• _Prompt_
Work through the entries below and report how many lines include "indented". The number alone is the answer.

• _Data for this task_
○ ○ ○ ○
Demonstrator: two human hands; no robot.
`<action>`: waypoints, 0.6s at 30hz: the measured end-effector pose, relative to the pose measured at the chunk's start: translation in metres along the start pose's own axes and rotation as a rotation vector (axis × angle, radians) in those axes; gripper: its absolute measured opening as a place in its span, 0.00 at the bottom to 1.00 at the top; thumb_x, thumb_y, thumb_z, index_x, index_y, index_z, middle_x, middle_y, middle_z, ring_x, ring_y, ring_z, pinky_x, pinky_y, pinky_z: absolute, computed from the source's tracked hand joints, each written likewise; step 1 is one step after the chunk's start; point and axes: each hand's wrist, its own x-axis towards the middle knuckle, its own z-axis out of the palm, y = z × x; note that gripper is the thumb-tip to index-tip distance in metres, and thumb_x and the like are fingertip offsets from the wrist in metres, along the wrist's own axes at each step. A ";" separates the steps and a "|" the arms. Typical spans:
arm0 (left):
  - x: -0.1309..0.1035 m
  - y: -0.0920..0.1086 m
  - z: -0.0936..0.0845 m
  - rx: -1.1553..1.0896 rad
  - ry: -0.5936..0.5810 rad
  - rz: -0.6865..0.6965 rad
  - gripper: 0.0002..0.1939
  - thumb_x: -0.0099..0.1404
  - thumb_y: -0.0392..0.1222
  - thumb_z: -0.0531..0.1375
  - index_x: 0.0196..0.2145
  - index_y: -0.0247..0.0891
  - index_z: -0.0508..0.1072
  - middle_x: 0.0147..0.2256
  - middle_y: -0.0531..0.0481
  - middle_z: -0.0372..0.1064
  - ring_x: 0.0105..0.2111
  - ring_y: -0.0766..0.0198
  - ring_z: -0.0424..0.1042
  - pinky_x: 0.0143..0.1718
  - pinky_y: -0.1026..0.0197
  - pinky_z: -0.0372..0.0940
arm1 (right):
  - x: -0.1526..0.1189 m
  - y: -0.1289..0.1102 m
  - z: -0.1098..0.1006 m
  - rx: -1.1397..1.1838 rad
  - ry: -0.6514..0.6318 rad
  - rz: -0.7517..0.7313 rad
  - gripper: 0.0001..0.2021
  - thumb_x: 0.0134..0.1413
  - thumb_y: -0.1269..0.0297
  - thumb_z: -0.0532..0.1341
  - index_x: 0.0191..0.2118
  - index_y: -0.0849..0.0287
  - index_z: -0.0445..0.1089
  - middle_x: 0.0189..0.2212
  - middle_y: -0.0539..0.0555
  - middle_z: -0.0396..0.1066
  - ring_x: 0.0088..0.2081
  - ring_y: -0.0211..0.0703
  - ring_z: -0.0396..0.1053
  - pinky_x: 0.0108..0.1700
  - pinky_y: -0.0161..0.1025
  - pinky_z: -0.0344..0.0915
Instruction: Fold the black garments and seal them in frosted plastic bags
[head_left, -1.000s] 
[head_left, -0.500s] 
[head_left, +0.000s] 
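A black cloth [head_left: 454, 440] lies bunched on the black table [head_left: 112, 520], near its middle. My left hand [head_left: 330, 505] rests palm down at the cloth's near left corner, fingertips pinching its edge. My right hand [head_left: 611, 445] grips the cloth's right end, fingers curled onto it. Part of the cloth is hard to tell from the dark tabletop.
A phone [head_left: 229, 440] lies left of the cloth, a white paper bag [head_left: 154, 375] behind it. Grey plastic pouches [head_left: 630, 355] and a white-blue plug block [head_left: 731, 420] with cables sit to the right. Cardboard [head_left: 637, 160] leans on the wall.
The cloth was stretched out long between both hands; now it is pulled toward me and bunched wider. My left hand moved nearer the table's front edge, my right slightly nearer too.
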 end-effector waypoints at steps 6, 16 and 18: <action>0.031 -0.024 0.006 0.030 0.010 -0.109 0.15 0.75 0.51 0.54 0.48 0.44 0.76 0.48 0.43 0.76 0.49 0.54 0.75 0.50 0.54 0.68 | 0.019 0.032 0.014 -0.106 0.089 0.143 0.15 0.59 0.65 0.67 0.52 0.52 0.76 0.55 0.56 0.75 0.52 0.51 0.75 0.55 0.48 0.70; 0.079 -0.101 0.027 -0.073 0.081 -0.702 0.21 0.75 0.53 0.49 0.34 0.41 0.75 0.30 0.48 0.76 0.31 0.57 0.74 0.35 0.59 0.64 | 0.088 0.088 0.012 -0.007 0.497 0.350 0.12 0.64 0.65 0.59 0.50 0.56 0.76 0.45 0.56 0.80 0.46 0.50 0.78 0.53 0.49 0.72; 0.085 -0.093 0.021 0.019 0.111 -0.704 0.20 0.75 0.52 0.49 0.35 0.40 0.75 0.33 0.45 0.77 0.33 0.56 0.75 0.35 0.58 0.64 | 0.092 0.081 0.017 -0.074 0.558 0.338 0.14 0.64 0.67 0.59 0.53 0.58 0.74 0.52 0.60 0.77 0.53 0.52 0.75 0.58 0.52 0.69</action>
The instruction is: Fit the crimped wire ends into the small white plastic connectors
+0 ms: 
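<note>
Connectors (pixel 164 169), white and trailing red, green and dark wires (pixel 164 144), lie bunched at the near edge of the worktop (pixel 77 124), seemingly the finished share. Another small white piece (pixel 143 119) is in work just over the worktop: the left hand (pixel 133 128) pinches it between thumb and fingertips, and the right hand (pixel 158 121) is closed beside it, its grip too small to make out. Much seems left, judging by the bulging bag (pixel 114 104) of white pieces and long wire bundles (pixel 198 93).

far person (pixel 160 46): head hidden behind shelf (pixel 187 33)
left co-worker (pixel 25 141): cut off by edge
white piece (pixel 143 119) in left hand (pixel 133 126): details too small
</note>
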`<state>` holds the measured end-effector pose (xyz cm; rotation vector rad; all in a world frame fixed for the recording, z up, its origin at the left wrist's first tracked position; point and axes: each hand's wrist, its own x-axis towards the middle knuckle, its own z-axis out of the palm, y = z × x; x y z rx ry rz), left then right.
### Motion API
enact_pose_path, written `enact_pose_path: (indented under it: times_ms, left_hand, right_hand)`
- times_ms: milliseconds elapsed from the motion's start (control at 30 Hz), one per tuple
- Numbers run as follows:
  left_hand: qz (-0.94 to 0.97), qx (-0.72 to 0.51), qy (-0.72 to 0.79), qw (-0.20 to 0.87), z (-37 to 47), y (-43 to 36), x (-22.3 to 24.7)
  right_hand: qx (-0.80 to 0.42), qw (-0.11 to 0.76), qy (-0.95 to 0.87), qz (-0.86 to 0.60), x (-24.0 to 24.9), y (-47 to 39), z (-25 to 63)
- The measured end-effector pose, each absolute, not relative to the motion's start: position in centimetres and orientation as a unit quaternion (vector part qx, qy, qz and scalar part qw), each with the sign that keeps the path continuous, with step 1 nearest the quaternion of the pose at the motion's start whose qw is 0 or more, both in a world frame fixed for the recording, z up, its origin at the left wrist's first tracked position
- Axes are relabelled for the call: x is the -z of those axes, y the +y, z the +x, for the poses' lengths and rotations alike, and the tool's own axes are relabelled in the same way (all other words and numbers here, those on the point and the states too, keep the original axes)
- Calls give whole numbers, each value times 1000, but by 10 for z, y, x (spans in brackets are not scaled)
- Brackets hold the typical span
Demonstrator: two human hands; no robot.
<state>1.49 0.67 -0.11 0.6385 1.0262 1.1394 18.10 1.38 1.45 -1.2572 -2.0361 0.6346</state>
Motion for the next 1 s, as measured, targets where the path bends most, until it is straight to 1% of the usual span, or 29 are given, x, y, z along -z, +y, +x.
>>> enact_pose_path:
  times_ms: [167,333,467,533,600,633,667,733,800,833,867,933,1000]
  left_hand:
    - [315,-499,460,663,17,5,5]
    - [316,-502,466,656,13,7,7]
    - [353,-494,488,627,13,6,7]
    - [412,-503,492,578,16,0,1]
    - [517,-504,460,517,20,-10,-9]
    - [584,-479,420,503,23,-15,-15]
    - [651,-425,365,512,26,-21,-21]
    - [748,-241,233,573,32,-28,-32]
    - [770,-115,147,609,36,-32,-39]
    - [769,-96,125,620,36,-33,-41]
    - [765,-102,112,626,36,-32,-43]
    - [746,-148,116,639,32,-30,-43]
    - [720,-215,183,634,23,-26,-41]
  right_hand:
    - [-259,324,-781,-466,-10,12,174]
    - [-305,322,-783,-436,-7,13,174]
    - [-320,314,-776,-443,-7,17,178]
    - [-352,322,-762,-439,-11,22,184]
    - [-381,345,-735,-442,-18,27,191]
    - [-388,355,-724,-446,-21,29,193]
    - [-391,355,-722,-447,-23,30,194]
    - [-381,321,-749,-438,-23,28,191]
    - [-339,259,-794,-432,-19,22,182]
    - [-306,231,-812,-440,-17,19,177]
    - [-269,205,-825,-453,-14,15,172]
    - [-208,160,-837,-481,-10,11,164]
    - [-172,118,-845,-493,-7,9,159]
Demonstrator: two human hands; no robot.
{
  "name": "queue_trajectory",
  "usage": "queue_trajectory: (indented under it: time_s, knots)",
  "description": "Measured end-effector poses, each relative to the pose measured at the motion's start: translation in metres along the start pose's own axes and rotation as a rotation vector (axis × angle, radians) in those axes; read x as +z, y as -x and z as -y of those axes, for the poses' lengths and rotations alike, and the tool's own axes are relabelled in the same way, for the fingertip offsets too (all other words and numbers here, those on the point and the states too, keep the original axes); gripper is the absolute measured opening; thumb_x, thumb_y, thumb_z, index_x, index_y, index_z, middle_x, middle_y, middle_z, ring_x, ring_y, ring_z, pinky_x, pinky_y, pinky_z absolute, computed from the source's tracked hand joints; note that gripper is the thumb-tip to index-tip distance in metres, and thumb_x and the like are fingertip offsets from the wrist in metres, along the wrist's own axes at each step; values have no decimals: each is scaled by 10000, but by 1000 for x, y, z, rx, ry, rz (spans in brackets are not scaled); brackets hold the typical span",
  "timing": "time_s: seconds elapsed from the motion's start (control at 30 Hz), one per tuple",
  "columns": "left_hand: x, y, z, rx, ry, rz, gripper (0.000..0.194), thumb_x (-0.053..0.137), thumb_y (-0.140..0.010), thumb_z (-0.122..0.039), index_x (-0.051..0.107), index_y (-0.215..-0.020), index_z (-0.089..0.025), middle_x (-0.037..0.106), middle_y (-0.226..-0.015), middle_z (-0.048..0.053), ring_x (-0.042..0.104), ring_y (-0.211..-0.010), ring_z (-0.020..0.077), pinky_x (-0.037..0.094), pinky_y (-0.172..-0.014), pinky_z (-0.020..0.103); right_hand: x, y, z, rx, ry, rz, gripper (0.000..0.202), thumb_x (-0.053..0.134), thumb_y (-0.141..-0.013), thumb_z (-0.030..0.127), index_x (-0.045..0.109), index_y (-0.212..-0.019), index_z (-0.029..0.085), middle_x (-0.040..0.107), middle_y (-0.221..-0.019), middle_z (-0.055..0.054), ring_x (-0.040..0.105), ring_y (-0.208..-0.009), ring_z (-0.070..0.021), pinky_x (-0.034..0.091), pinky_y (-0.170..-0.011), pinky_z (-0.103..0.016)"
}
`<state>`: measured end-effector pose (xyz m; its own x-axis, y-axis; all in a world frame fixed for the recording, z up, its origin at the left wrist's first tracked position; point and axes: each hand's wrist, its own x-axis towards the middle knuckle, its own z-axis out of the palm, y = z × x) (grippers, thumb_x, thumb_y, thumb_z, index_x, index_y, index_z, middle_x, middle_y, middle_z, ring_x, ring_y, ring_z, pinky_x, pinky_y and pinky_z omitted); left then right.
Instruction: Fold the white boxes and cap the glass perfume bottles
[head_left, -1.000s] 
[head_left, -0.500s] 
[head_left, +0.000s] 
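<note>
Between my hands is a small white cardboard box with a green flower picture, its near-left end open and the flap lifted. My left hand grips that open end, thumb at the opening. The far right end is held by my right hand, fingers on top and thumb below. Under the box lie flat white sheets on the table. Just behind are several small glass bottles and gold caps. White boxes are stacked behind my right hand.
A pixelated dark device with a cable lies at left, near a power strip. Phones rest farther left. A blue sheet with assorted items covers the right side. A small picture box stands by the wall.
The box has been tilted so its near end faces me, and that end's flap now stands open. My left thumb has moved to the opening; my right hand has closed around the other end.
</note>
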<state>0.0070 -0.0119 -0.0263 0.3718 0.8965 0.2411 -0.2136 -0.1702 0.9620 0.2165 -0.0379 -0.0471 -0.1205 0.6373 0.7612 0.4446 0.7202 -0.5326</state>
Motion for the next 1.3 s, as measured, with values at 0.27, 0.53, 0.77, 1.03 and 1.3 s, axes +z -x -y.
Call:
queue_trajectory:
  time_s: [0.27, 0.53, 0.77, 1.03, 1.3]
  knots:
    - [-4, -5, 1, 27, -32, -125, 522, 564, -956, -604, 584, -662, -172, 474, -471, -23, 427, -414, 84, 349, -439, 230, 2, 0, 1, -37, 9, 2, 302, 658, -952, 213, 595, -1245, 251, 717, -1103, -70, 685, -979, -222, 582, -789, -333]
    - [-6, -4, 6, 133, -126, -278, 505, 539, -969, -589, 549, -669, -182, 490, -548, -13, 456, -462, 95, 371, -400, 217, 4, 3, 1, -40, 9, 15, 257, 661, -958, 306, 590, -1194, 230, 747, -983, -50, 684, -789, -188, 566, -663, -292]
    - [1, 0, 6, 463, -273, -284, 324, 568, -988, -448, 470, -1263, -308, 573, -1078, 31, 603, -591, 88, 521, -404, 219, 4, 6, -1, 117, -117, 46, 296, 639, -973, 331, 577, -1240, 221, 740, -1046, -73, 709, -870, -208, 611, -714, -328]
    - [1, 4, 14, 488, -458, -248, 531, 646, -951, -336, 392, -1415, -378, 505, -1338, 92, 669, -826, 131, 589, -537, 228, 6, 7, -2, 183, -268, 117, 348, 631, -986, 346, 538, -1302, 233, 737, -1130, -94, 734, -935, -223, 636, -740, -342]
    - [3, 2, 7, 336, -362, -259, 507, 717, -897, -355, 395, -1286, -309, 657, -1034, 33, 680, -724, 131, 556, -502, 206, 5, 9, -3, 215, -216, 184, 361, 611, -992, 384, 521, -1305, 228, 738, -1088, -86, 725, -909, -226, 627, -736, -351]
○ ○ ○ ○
• _Written solution_
2